Lainey Wilson hat den Grammy für das beste Country-Music-Album gewonnen. Jetzt versucht sie, auch Europa zu erobern und spielte dabei auch in Köln. Unsere Kritik.
Country-StarIn den USA spielt Lainey Wilson in Arenen, hier trat sie in Köln auf
Lainey Wilson hat eine goldene Regel und die lautet WWDD. Im gleichnamigen Song löst die Countrysängerin die Anfangsbuchstaben auf: „What would Dolly do?“, sei die Frage, die sie sich vor großen Entscheidungen stellen würde und in der Kantine berichtet Wilson voller Stolz, dass sie ihr Idol inzwischen auch getroffen habe und nicht enttäuscht worden sei.
Dass man mit Dolly Parton immer gut beraten ist, versteht sich von selbst. Wilsons Haare, in Köln zu langen Zöpfen geflochten, sind nicht nur beinahe so blond wie Partons Perücken. Die wichtigste Lehre, die sie von der Ikone aus Tennessee mitgenommen hat, ist folgende: Du kannst selbst inmitten des Country-Mainstreams und eines unversöhnlichen Kulturkrieges unparteiisch bleiben, solange du voller Stolz auf dein eigenes Hinterwäldlertum verweist.
Dolly Parton ist Lainey Wilsons großes Vorbild
Auch Wilson stammt aus eher ärmlichen Verhältnissen, eine Bauernstocher aus einem Kaff in Louisiana. Im Konzert bezeichnet sie sich immer wieder als Redneck, fügt am Ende jeder Publikumsansprache ein „y‘all“ hinzu. Und staunt darüber, auch auf der anderen Seite des großen Teichs verstanden zu werden.
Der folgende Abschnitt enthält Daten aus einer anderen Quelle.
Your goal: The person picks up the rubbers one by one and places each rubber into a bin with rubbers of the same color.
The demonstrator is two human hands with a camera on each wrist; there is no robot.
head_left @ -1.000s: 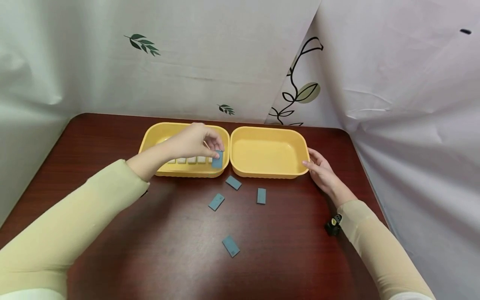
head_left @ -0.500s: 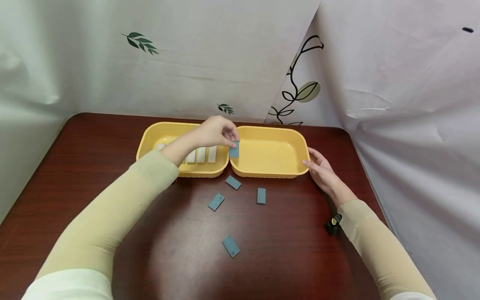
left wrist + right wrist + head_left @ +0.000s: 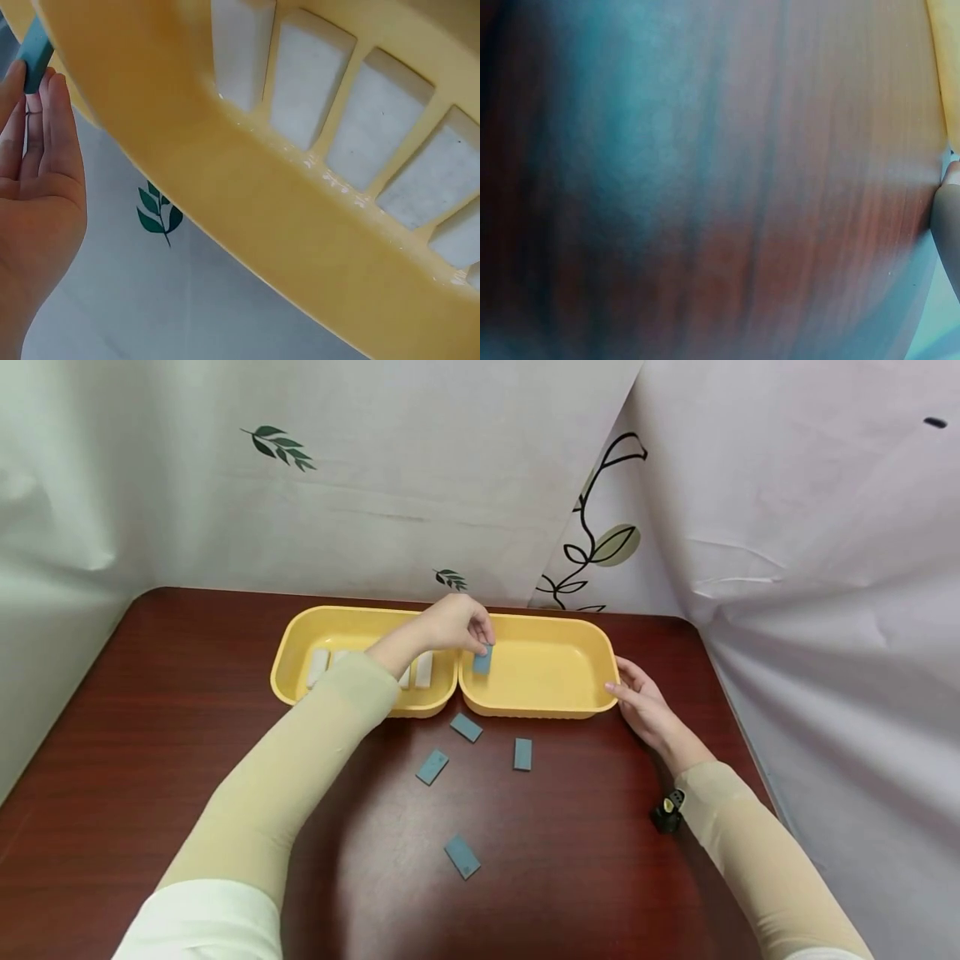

Man sieht es schon beim Betreten des Konzertsaals, viele tragen hier Cowboyhüte. Rund 900 Menschen fasst die Kantine und die sind auch gekommen. Aber eigentlich ist das ein Witz: In ihrer Heimat füllt Lainey Wilson Arenen. Sie war mit fünf Auszeichnungen, unter anderem als „Entertainer of the Year“ die Königin der vergangenen Country Music Association Awards, ihr aktuelles Album „Bell Bottom Country“ gewann den Grammy für das beste Country-Album des Jahres.
Den Verweis auf Schlaghosen muss man ernst nehmen: Wilsons Musik greift tief in die Schublade des Southern Rock, besonders schön zu hören ist das, wenn sich Wilson, selbst kompetent an der Klampfe, in „Smell Like Smoke“ mit ihren beiden Gitarristen duelliert.
Sie kann auch sanfter: Wie in der Schunkelballade „Watermelon Moonshine“, in der die 31-Jährige an verliebte Sommer mit 18 erinnert. Kennen wir alle, nur mit weniger oder zumindest weniger großen Trucks. Die süße Jugenderinnerung leitet Wilson mit einer A-Capella-Version von Deana Carters „Strawberry Vine“ ein, dem Song, der hier offensichtlich Pate gestanden hat. Sie kennt ihre Einflüsse, sie singt sie nur ein wenig lauter.
In der zweiten Single von „Bell Bottom Country“, „Wildflowers and Wild Horses“, beschwört sie ihre Verbundenheit mit dem alten Westen, „I’m five generations of blaizing a trail“ („Ich bin fünf Generationen lang ein Wegbereiter“), und auch die ist in Tradition gebettet: Die Band stimmt „Ghostriders in the Storm“ an und niemand würde sich wundern, wenn hier gleich ein paar staubige Pferde von der nahen Rennbahn vorbeigaloppieren würden.
Lainey Wilson erzählt von ihrem Nashville-Traum, von bescheidenen Anfängen im Karavan, von der Schönheit des Country-Lifestyles, der nun wieder überall populär würde. Sie covert das zu oft gehörte „What’s Up“ von den 4 Non Blondes, versichert uns, das sie ein Herz wie ein Truck habe – mit dem schönen Zweizeiler „I got a heart like a truck/It's been drug through the mud“ – und zählt im finalen Stück noch einmal im Klein-Klein auf, warum sie mehr Macho ist, als die meisten Hutträger in Nashville: „Ich kann einen Anhänger an eine Zwei-Zoll-Kupplung hängen/Ich kann mit einer Schrotflinte schießen, ich kann einen Fisch fangen/Ich kann einen Reifen am Straßenrand wechseln.“ Da ziehen wir unseren Stetson.